### What to do
Look below for the line with "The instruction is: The"; begin the copy there and stop after the line with "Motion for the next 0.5", keeping the text exact and the pictures out.

### Listed entries
++++++++
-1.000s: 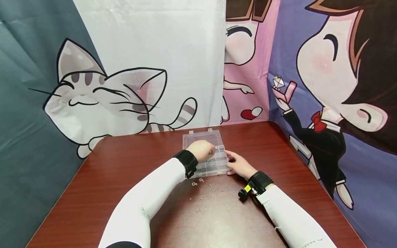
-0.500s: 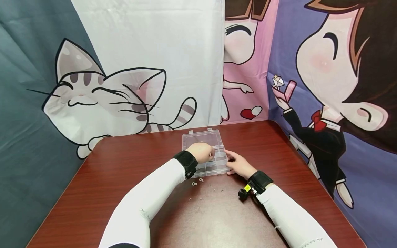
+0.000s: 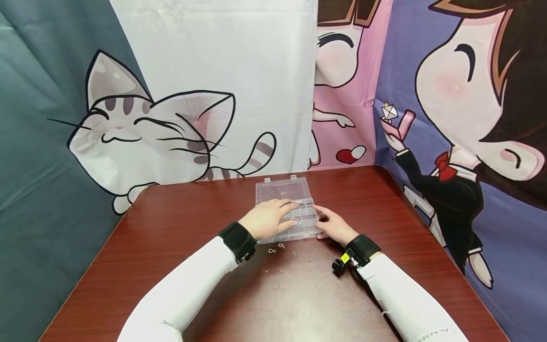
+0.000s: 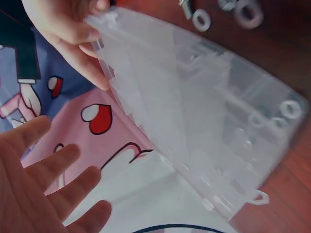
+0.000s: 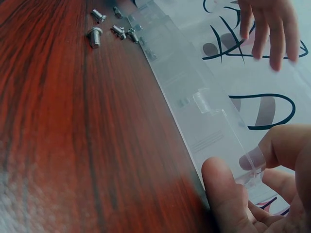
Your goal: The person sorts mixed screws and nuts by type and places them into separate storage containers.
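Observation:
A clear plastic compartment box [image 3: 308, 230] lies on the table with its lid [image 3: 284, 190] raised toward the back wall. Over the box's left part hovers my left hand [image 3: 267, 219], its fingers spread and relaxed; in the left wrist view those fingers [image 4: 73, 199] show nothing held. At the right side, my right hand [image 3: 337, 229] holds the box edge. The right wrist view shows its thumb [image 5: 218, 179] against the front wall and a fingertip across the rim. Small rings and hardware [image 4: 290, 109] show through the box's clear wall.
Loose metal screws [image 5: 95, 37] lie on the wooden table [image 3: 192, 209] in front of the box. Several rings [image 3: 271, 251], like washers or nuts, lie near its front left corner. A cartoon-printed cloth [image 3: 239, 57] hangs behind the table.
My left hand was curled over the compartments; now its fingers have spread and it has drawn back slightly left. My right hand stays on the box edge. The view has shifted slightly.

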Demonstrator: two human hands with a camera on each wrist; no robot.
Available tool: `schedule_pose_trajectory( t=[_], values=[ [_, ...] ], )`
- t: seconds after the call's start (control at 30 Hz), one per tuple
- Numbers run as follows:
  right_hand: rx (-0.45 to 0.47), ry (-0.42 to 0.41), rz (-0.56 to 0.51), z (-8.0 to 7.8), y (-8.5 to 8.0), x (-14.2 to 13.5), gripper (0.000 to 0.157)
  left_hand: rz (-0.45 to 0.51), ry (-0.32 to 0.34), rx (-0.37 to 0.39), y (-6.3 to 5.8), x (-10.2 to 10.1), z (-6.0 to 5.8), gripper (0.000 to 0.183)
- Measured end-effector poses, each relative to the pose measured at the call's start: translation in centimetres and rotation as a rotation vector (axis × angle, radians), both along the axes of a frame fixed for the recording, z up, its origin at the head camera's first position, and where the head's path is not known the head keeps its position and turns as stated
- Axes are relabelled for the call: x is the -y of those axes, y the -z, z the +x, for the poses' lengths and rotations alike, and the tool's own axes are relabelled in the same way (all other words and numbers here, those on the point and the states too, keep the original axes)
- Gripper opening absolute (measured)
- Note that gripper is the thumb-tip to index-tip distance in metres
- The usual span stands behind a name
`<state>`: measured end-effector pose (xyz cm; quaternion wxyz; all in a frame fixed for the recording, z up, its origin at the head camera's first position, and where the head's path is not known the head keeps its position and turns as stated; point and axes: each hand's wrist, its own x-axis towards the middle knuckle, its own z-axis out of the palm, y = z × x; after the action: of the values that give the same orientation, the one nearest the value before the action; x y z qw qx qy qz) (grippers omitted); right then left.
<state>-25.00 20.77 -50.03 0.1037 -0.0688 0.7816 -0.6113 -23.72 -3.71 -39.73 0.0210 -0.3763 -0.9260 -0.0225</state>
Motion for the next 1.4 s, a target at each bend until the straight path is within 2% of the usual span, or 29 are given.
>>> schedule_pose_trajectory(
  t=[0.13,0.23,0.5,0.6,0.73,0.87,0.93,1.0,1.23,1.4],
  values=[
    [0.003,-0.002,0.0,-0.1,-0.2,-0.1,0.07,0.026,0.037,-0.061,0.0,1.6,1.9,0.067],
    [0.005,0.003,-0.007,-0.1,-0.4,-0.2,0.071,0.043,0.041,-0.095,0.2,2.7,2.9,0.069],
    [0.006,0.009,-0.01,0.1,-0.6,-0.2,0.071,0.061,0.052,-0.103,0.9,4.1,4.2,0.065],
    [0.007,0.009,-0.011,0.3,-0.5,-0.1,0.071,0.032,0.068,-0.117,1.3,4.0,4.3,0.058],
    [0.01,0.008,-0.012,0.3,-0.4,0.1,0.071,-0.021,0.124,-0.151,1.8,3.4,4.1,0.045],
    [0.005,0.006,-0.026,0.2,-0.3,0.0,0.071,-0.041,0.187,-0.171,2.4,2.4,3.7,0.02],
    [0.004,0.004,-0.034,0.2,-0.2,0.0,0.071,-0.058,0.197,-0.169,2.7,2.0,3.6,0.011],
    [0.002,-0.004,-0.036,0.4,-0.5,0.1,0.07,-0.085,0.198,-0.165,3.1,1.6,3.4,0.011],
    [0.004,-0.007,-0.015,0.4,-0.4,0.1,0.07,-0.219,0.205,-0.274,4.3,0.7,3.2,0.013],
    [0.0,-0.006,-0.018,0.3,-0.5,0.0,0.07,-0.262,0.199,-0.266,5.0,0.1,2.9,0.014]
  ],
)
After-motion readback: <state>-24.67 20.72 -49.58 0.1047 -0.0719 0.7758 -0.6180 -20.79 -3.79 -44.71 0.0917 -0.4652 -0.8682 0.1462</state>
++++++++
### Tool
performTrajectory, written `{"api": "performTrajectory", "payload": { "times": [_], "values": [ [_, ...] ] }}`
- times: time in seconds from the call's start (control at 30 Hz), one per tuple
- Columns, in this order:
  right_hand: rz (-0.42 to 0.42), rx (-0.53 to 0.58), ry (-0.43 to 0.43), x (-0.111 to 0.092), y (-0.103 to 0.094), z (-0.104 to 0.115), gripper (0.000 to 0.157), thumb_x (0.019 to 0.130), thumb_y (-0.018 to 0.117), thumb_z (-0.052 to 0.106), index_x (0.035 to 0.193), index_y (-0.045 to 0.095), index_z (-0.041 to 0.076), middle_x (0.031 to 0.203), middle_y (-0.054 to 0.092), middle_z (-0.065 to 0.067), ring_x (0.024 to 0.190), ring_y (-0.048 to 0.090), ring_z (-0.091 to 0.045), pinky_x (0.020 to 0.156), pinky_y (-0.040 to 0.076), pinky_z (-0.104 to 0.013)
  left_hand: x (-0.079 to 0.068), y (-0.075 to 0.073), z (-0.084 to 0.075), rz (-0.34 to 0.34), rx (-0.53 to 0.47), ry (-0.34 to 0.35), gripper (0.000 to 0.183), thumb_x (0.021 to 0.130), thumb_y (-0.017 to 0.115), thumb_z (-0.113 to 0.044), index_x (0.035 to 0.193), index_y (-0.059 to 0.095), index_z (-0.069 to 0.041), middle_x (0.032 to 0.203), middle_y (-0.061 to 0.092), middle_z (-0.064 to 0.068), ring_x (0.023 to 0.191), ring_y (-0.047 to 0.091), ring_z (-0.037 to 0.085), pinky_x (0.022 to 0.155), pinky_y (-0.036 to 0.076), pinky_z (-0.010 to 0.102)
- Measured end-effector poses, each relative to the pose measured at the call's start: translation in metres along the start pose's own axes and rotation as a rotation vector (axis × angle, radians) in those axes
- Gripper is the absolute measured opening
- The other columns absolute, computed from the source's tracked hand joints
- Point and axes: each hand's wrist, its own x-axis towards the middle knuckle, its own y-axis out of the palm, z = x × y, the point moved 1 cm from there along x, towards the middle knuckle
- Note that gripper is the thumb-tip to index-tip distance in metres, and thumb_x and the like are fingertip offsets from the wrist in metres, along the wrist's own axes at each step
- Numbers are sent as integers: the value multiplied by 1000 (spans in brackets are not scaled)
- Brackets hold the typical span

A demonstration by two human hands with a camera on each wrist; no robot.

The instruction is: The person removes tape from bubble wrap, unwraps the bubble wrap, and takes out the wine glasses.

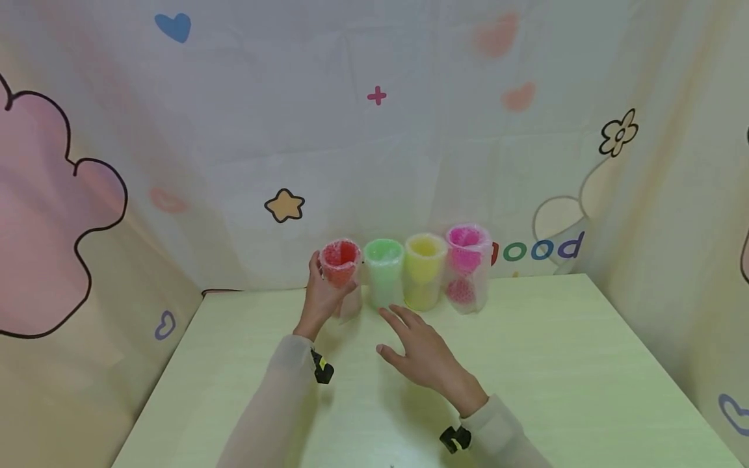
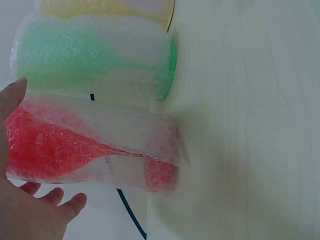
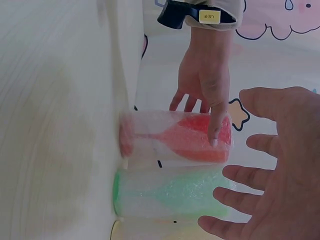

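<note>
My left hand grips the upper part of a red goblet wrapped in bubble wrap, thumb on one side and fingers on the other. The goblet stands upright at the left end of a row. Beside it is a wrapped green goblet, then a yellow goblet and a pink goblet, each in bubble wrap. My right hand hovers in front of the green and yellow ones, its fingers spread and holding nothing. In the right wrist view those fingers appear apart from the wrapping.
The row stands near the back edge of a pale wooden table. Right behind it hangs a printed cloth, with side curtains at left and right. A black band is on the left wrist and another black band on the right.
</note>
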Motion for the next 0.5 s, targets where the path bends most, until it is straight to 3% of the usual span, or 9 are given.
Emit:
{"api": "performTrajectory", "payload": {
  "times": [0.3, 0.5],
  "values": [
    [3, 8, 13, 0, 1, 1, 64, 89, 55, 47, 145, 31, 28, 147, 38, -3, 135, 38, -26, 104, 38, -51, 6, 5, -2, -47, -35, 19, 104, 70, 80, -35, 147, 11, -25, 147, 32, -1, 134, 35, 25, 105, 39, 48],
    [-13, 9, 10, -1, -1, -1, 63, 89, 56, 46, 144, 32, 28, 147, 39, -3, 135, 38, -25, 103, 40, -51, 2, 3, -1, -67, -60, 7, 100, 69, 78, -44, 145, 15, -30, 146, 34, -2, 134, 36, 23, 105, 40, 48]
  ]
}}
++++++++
### Solution for this exercise
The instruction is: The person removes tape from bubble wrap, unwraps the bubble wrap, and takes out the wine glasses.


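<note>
My left hand grips the upper part of a red goblet wrapped in bubble wrap, thumb on one side and fingers on the other. The goblet stands upright at the left end of a row. Beside it is a wrapped green goblet, then a yellow goblet and a pink goblet, each in bubble wrap. My right hand hovers in front of the green and yellow ones, its fingers spread and holding nothing. In the right wrist view those fingers appear apart from the wrapping.
The row stands near the back edge of a pale wooden table. Right behind it hangs a printed cloth, with side curtains at left and right. A black band is on the left wrist and another black band on the right.
</note>
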Motion for the next 0.5 s, targets where the path bends most, until it is straight to 3% of the usual span, or 9 are given.

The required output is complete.